*Exercise brief*
With images removed, return the whole listing exactly as written.

---- Information supplied

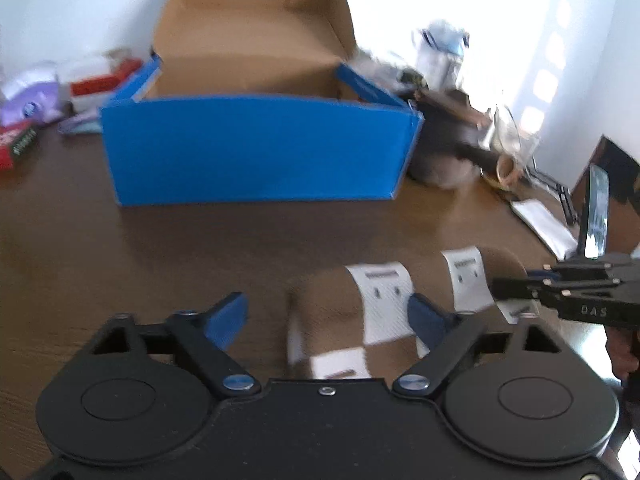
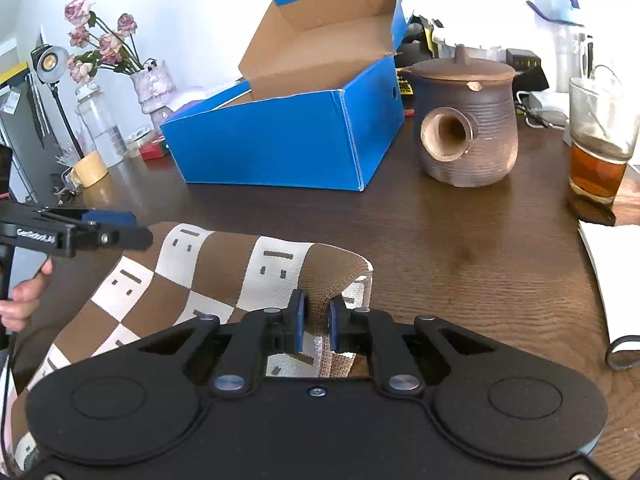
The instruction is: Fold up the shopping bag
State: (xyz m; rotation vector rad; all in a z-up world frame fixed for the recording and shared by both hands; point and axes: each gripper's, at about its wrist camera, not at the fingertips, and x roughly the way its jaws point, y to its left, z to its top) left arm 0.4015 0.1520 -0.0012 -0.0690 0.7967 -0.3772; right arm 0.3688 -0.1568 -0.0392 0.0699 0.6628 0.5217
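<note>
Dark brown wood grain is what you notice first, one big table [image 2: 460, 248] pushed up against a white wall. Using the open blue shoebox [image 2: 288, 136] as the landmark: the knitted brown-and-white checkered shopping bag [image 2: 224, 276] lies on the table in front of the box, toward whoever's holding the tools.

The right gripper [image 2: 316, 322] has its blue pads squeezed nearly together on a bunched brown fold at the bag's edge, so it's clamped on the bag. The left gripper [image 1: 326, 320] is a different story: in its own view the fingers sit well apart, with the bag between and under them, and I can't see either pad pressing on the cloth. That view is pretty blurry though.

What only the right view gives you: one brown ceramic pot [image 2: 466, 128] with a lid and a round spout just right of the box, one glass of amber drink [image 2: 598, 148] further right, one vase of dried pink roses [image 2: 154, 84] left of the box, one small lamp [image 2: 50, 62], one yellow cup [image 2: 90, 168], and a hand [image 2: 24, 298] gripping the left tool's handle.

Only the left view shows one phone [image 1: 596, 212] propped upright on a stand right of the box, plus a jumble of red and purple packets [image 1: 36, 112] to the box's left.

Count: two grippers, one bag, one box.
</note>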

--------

*Response box*
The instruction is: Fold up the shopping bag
State: (xyz m; rotation vector rad; all in a z-up world frame fixed for the recording and shared by both hands; point and axes: each gripper's, at about its wrist camera, not at the fingertips, and x roughly the way its jaws point, y to its left, z to its top) left arm 0.4015 0.1520 -0.0012 -0.0690 0.7967 -0.3772; right arm 0.3688 -0.1568 -0.0392 0.0699 0.6628 0.5217
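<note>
Dark brown wood grain is what you notice first, one big table [image 2: 460, 248] pushed up against a white wall. Using the open blue shoebox [image 2: 288, 136] as the landmark: the knitted brown-and-white checkered shopping bag [image 2: 224, 276] lies on the table in front of the box, toward whoever's holding the tools.

The right gripper [image 2: 316, 322] has its blue pads squeezed nearly together on a bunched brown fold at the bag's edge, so it's clamped on the bag. The left gripper [image 1: 326, 320] is a different story: in its own view the fingers sit well apart, with the bag between and under them, and I can't see either pad pressing on the cloth. That view is pretty blurry though.

What only the right view gives you: one brown ceramic pot [image 2: 466, 128] with a lid and a round spout just right of the box, one glass of amber drink [image 2: 598, 148] further right, one vase of dried pink roses [image 2: 154, 84] left of the box, one small lamp [image 2: 50, 62], one yellow cup [image 2: 90, 168], and a hand [image 2: 24, 298] gripping the left tool's handle.

Only the left view shows one phone [image 1: 596, 212] propped upright on a stand right of the box, plus a jumble of red and purple packets [image 1: 36, 112] to the box's left.

Count: two grippers, one bag, one box.
</note>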

With this, the exercise is finished.